→ Exercise:
Exactly as they appear, output all of the records. Skip any images.

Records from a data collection
════

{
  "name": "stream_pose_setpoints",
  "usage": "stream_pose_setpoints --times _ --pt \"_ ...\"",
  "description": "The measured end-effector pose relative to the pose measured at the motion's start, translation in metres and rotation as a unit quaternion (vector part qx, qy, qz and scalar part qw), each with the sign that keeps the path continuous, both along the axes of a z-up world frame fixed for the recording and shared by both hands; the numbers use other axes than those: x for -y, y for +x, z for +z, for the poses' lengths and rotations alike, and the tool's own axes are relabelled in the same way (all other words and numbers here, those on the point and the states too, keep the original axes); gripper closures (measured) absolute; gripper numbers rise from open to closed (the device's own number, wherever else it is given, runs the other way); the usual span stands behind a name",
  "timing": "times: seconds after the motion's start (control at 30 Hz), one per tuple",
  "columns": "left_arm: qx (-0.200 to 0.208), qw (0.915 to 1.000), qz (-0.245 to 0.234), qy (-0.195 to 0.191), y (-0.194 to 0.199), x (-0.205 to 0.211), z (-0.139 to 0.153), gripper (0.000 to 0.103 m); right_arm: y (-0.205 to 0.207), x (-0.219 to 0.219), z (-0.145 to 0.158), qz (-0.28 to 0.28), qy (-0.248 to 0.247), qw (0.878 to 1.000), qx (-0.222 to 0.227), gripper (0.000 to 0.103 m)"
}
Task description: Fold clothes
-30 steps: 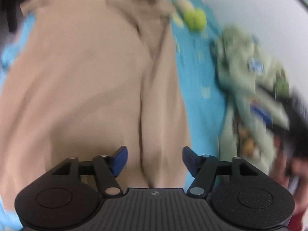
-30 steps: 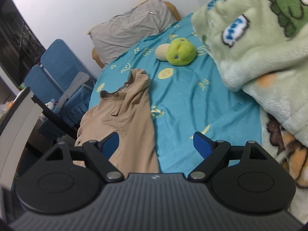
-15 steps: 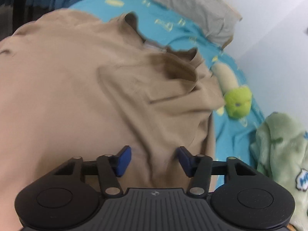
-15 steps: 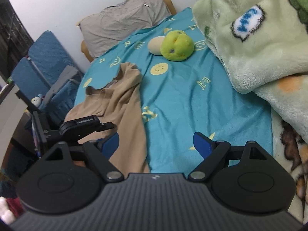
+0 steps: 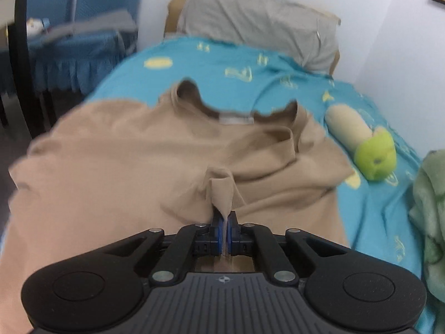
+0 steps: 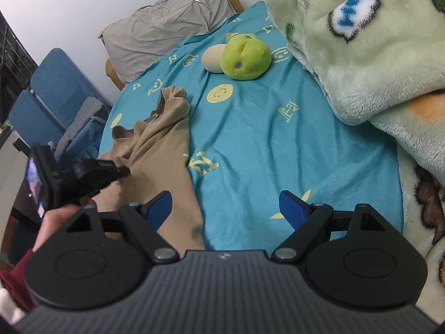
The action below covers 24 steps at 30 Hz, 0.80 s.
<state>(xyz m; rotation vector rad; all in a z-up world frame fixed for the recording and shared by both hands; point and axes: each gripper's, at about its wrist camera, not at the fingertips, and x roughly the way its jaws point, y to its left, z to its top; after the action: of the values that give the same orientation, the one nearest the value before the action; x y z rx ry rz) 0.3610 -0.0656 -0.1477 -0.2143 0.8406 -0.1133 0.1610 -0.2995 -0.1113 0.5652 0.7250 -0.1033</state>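
A tan shirt (image 5: 111,172) lies crumpled on the blue bedsheet (image 5: 250,64), collar toward the pillow. My left gripper (image 5: 224,226) is shut on a pinched ridge of the tan shirt that sticks up between its blue pads. In the right wrist view the tan shirt (image 6: 158,161) lies at the left, and the left gripper (image 6: 123,170) rests on it, held by a hand (image 6: 58,220). My right gripper (image 6: 225,208) hovers open above the bedsheet (image 6: 278,150), its left fingertip over the shirt's right edge, nothing between its fingers.
A grey pillow (image 5: 258,19) lies at the head of the bed. A green and cream plush toy (image 6: 242,55) rests on the sheet. A pale green fleece blanket (image 6: 361,41) is heaped at the right. Blue chairs (image 6: 52,94) stand left of the bed.
My left gripper swung toward the shirt's upper part and its jaws went from wide open to shut on a fold of fabric. The right gripper drifted slightly closer to the bed, still open.
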Motion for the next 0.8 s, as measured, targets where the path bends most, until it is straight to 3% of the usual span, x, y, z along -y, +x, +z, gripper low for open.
stream_pose_setpoints --times 0.17,0.27,0.43,0.6,0.73,0.8 --pt "-0.033 0.9984 -0.024 -0.039 -0.06 -0.019 0.013 0.066 -0.001 -0.002 0.002 0.005 -0.009 1.0 0.003 0.018" --pt "-0.083 0.9934 -0.04 -0.068 -0.114 -0.031 0.016 0.062 -0.004 -0.003 0.006 0.006 -0.009 1.0 0.01 0.018" --pt "-0.177 0.9764 -0.059 -0.108 -0.206 -0.041 0.01 0.052 -0.016 -0.001 0.015 0.012 0.009 1.0 0.02 0.018" --pt "-0.254 0.9503 -0.071 -0.165 -0.256 -0.043 -0.013 0.051 -0.031 -0.001 0.021 0.016 0.012 0.999 0.025 0.018" --pt "-0.261 0.9427 -0.118 -0.172 -0.272 -0.034 -0.018 0.055 -0.041 0.0 0.02 0.013 0.018 1.0 0.017 0.018" --pt "-0.26 0.9437 -0.136 -0.153 -0.274 -0.028 -0.02 0.069 -0.044 0.001 0.019 0.012 0.019 1.0 0.013 0.018"
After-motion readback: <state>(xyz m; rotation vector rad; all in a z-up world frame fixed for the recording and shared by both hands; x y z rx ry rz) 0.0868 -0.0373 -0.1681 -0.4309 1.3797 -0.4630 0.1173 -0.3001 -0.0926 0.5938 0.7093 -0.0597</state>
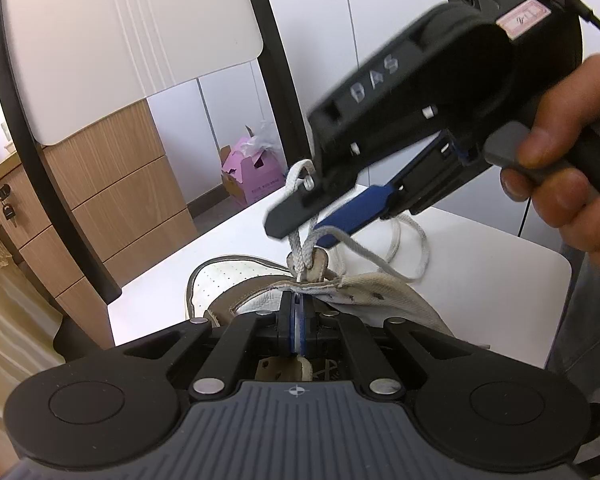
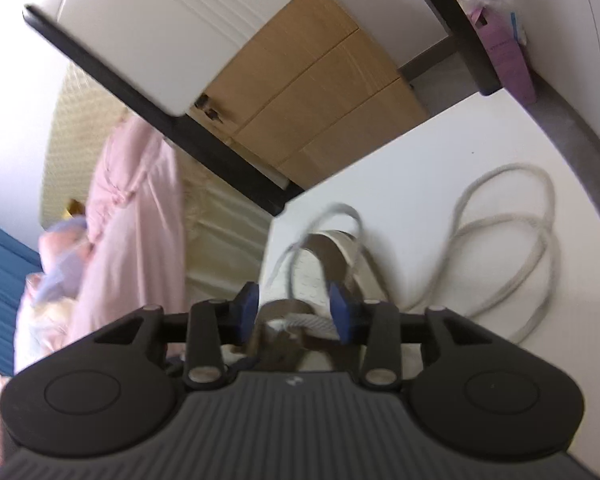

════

→ Answer box:
{
  "name": "stream_pose_setpoints",
  "usage": "stream_pose_setpoints --times _ --pt \"_ ...\"",
  "description": "The measured end-effector pose relative to the pose measured at the motion's start, translation in metres and rotation as a unit quaternion (vector part qx, qy, qz and scalar part qw), each with the sign that keeps the path continuous, both along the axes of a z-up world frame fixed for the recording and shared by both hands; the numbers use other axes than those: x for -y, y for +x, z for +z, for the poses' lengths and rotations alike, and the tool's own axes are relabelled in the same way (all other words and numbers here, those on the point and the states too, keep the original axes); gripper closures (measured) absolute; gripper numbers rise from open to closed (the device's own number, wherever else it is given, runs the other way); the usual span stands behind a name",
  "timing": "times: seconds after the motion's start (control at 30 Hz), one per tuple",
  "columns": "left_arm: qx (-0.200 to 0.208), qw (0.915 to 1.000), qz (-0.245 to 0.234), qy (-0.195 to 0.191), y (-0.194 to 0.199), x (-0.205 to 0.211), z (-0.139 to 0.153), gripper (0.000 to 0.103 m); right_arm: y (-0.205 to 0.207), x (-0.219 to 0.219), z (-0.145 to 0.158), qz (-0.28 to 0.28), qy (-0.248 to 0.247), qw (0.878 to 1.000), qx (-0.222 to 0.227), gripper (0.000 to 0.103 m)"
}
Task description: Fold clothes
-30 steps: 
-30 steps: 
-15 steps: 
-15 steps: 
+0 steps: 
+0 steps: 
The action below covers 24 steps at 30 Hz, 0.80 s.
<state>(xyz m; rotation vector rad; all in a z-up world frame fixed for the recording and shared by both hands; point and axes: each gripper's, at about its wrist camera, not at the fingertips, and x roughly the way its jaws point, y to its left, z to its top; after the action: of the values that give the same orientation, the one nearest the value before the action; x y z rx ry rz) 0.3610 -0.0656 -0.1477 -0.2143 0.8406 -0.1133 0.1610 -0.2995 -0.1113 0.5652 0.7250 -0.1033</state>
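A tan shirt (image 5: 111,172) lies crumpled on the blue bedsheet (image 5: 250,64), collar toward the pillow. My left gripper (image 5: 224,226) is shut on a pinched ridge of the tan shirt that sticks up between its blue pads. In the right wrist view the tan shirt (image 6: 158,161) lies at the left, and the left gripper (image 6: 123,170) rests on it, held by a hand (image 6: 58,220). My right gripper (image 6: 225,208) hovers open above the bedsheet (image 6: 278,150), its left fingertip over the shirt's right edge, nothing between its fingers.
A grey pillow (image 5: 258,19) lies at the head of the bed. A green and cream plush toy (image 6: 242,55) rests on the sheet. A pale green fleece blanket (image 6: 361,41) is heaped at the right. Blue chairs (image 6: 52,94) stand left of the bed.
My left gripper swung toward the shirt's upper part and its jaws went from wide open to shut on a fold of fabric. The right gripper drifted slightly closer to the bed, still open.
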Motion for the next 0.8 s, as measured, targets where the path bends most, until it is straight to 3% of the usual span, x, y, z along -y, +x, +z, gripper low for open.
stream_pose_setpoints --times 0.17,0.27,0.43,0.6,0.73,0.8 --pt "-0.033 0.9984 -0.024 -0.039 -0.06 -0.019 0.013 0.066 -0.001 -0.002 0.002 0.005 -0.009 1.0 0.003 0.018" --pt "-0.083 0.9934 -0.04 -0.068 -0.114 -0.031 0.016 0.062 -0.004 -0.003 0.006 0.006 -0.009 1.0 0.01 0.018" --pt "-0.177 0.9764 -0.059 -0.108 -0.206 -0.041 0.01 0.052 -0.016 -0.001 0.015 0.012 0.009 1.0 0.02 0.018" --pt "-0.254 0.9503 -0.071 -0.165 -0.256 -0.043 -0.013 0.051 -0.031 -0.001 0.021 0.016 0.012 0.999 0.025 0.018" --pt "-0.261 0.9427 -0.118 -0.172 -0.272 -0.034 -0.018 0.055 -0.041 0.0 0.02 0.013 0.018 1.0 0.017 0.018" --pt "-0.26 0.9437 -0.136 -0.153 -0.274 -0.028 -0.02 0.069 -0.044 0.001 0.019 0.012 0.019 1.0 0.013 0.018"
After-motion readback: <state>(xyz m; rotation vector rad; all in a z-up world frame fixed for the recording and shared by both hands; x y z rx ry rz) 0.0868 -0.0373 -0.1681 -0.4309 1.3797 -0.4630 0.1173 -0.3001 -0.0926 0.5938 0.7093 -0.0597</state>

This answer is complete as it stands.